Lakey was off on injury the days he is charged
with being absent without authority.
2. That Mr. Lakey be compensated for all time
lost and his record be expunged.
FINDINGS
Upon reviewing the record, as submitted, I find that the Parties
herein are Carrier and Employes within the meaning of the
Railway Labor Act, as amended, and that this Special Board of
Adjustment is duly constituted and has jurisdiction of the
Parties and the subject matter, with the arbitrator being sole
signatory.
SBA No. 947
Award No. 6
Case No. 6
David Edward Lakey, was employed in 1973 as a laborer for the
Southern Pacific Transportation Company. His employment record
is clean prior to his suspension on April 13, 1983. However,
exhibits introduced at the hearing reveal heavy absenteeism on
Mr. Lackey's part from January, 1983 through the time of his
suspension. Although not indicated on his employment record,
the Grievant was warned in writing on five different occasions
that his absenteeism was unacceptable. Sometime after his last
warning, he became incapacitated with an injured toe. During
this time he was seeing a Dr. Ballard, a Dr. Cox, and a Dr.

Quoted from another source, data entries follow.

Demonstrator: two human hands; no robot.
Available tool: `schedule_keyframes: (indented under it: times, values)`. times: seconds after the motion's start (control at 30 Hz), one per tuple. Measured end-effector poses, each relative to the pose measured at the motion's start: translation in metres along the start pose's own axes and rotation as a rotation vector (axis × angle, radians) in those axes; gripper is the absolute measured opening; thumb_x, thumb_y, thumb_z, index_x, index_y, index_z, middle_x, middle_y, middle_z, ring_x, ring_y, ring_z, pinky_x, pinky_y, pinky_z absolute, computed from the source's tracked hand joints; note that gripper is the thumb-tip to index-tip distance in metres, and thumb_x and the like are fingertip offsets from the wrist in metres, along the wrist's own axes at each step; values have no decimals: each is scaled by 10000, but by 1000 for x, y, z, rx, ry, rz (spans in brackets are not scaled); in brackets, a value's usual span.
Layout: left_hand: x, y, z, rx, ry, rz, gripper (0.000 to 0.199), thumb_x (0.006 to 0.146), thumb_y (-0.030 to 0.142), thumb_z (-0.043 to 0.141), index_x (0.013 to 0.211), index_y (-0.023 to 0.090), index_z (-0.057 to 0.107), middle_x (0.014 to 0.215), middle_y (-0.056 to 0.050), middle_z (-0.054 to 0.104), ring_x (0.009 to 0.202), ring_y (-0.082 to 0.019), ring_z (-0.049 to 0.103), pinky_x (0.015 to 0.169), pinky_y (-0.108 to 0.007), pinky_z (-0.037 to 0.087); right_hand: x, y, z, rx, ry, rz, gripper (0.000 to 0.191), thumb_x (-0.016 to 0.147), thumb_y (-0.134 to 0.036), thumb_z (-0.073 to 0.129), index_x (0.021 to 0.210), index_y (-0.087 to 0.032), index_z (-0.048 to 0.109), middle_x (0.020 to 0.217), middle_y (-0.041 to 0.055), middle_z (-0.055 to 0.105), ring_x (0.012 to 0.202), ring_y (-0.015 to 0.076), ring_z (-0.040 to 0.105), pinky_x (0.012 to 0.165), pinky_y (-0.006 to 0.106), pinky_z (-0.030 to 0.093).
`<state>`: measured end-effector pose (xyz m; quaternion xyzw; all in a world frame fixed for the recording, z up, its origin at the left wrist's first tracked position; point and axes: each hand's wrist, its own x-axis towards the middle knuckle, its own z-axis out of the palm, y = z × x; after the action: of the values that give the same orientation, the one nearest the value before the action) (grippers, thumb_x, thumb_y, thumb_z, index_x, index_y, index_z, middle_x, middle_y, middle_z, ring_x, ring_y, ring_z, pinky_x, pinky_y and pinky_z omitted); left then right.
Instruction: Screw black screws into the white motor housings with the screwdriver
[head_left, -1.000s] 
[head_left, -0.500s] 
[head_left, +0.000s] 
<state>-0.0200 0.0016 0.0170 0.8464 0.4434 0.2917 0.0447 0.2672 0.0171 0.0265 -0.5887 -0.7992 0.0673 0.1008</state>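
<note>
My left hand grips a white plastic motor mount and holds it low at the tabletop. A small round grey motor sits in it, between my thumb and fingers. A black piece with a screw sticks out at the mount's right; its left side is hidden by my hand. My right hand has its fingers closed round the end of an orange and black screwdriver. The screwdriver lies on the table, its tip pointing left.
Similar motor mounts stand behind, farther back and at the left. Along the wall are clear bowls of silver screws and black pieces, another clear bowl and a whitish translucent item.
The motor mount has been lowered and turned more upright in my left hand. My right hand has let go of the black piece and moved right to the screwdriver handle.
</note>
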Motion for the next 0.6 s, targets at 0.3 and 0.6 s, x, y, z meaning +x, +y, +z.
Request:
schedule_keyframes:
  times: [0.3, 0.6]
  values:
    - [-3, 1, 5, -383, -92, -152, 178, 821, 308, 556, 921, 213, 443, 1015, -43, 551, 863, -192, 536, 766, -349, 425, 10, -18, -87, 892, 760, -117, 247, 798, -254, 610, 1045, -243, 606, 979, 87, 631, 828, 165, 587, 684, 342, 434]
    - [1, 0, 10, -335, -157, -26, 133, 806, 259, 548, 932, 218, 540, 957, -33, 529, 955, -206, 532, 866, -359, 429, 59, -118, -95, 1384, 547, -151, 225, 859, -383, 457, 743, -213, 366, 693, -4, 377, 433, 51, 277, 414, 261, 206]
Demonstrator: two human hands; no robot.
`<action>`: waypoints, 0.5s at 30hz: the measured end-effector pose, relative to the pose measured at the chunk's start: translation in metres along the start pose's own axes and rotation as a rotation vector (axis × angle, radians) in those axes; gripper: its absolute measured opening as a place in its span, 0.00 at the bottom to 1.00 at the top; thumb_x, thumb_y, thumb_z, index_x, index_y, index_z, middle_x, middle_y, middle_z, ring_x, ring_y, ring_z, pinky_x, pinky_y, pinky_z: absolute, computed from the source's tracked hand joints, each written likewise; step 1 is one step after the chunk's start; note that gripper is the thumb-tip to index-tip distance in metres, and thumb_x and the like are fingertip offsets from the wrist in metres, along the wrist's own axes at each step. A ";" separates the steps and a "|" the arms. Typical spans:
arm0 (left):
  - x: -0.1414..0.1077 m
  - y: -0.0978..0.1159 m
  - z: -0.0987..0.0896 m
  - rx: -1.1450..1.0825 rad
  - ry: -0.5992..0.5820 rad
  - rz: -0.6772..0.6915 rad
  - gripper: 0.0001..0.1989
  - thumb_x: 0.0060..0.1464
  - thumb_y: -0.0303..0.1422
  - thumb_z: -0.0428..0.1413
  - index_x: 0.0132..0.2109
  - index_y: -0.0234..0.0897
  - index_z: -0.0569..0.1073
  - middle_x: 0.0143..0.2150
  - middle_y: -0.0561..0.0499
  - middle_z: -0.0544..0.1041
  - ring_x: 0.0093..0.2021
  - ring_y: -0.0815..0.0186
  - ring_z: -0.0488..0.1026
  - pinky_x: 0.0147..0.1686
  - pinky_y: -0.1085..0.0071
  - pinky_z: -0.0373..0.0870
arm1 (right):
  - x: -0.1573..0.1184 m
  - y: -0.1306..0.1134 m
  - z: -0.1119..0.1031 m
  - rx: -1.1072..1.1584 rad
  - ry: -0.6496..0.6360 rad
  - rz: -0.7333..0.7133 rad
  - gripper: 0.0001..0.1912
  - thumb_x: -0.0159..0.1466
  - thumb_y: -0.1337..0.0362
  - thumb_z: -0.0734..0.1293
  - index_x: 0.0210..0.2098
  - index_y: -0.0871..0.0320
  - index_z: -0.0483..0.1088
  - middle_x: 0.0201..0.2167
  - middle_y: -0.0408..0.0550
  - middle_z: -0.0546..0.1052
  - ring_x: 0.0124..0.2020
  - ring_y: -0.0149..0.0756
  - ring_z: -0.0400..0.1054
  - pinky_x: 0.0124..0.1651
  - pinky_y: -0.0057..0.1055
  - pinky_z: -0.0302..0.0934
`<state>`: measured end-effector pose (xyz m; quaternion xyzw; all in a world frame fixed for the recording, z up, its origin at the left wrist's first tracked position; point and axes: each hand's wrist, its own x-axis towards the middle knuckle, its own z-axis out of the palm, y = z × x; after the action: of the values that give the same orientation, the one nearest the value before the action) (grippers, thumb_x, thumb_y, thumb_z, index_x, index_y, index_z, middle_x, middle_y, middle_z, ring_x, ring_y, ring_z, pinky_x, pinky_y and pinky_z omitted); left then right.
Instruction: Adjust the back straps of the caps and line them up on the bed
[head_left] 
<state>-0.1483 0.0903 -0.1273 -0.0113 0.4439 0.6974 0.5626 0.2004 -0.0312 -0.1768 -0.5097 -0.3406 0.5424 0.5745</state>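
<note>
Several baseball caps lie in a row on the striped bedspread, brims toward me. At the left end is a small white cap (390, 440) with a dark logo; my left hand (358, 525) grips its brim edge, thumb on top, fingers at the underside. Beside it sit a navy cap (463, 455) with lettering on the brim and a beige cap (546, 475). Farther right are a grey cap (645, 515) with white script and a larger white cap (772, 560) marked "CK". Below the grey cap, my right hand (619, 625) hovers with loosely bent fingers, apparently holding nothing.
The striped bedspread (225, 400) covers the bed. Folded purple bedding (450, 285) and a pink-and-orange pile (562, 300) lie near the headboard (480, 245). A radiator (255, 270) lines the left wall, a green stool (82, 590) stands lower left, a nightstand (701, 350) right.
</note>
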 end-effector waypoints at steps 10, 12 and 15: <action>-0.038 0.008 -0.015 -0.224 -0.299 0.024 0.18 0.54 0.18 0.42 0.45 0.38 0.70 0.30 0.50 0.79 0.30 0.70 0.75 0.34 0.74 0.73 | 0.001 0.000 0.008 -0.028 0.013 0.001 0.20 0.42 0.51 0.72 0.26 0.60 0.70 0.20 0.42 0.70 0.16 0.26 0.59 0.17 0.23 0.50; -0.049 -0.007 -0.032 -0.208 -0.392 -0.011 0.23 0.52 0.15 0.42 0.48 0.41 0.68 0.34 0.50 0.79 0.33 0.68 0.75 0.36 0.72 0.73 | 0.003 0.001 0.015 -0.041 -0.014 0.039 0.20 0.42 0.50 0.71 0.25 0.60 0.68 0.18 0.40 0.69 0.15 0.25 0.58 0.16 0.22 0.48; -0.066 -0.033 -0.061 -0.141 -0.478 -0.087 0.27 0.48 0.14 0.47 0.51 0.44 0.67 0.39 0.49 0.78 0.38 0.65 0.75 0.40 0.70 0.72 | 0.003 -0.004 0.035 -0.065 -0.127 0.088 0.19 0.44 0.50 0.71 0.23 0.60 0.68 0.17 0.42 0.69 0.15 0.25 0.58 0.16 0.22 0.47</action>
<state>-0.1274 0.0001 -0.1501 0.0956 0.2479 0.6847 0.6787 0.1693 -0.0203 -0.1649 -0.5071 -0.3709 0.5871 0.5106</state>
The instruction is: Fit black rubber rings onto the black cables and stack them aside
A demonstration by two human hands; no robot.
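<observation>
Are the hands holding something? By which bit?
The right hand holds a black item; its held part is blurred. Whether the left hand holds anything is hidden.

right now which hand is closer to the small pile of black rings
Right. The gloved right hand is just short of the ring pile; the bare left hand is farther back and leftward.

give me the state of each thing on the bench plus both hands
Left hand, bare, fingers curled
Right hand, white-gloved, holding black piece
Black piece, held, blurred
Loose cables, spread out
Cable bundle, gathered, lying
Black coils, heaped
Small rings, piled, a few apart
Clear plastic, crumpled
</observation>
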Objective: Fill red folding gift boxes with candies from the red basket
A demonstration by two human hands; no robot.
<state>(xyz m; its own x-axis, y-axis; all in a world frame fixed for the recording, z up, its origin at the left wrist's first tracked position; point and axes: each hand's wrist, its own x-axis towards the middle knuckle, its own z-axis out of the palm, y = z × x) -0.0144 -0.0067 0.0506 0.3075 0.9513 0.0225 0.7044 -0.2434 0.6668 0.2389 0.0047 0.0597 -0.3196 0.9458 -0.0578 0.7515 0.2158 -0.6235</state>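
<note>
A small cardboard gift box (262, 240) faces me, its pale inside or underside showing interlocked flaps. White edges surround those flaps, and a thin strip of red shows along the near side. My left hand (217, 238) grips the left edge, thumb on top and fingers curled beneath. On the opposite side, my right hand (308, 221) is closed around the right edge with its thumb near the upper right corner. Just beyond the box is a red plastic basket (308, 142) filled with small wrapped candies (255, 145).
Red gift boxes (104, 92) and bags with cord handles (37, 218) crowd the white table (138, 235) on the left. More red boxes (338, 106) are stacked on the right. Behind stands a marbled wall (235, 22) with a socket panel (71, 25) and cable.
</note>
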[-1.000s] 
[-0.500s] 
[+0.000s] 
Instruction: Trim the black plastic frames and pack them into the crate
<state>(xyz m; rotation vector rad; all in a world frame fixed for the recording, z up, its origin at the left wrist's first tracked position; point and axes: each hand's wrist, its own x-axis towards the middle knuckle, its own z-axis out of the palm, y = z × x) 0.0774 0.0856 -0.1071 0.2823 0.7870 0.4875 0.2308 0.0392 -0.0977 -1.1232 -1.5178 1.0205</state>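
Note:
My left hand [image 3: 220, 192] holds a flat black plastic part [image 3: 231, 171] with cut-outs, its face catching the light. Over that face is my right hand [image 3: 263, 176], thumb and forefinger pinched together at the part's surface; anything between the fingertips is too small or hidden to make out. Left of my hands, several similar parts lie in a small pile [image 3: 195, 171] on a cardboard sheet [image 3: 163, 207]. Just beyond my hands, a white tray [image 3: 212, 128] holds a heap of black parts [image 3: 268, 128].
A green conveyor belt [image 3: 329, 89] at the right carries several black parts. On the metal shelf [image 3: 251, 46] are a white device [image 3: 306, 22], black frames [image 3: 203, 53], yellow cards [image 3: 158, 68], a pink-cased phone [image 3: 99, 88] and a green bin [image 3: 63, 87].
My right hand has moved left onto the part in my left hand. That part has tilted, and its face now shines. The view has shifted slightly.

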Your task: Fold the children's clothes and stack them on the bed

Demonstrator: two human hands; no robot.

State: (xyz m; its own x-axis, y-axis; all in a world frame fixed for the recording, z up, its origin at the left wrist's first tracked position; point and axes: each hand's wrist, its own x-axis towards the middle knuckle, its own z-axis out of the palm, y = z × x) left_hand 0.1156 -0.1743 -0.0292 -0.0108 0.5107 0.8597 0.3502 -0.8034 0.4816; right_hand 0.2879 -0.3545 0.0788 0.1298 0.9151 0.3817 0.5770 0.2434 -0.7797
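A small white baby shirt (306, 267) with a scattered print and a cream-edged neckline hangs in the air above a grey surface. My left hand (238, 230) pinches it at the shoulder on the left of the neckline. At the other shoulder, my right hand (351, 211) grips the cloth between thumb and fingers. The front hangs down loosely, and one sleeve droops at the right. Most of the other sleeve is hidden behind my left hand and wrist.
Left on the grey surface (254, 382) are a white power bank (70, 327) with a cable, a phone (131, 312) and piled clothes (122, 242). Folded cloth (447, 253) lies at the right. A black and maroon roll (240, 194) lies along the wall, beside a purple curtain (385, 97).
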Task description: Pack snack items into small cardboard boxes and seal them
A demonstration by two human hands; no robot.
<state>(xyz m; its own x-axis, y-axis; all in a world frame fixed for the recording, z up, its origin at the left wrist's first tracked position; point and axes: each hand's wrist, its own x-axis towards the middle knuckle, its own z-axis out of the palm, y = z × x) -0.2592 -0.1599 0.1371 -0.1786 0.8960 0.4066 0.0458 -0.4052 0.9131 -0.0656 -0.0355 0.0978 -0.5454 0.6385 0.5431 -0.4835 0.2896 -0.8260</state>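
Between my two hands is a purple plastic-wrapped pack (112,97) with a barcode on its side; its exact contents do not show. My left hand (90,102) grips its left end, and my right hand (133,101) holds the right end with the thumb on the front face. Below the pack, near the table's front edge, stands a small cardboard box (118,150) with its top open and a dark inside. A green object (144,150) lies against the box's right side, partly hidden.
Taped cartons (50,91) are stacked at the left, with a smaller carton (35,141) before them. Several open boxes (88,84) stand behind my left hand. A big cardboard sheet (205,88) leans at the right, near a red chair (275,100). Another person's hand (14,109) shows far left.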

Sander. On April il, 1983 Dr. Cox released the Grievant for
return to full duty. "Marcie", a nurse for Southern Pacific
notified Mr. Lackey by phone that he had been released. On
April 11, 1983, Mr. Lackey called, Mr. Keen's clerk, Andy, and
told him he had a doctor's appointment on April 14, and would
call after then to tell them when he would report to work. on
April 13, 1983 the Company sent Mr. Lackey a termination notice.
on April 15, Mr. Lackey reported to his Foreman, Mr. A. W.
Seaholm who advised him he was terminated from service. He also
received his registered letter of termination on April 15, 1983.
After receiving the letter, he contacted his Union
Representative, Mr. C. F. Foose, General Chairman of the
Brotherhood of Maintenance of Way Employes. Mr. Foose by letter
dated April 25, 1983, requested a hearing on the charges against
Mr. Lackey. A hearing was held on May 11, 1983. After
gathering evidence at that hearing, the Company suspended Mr.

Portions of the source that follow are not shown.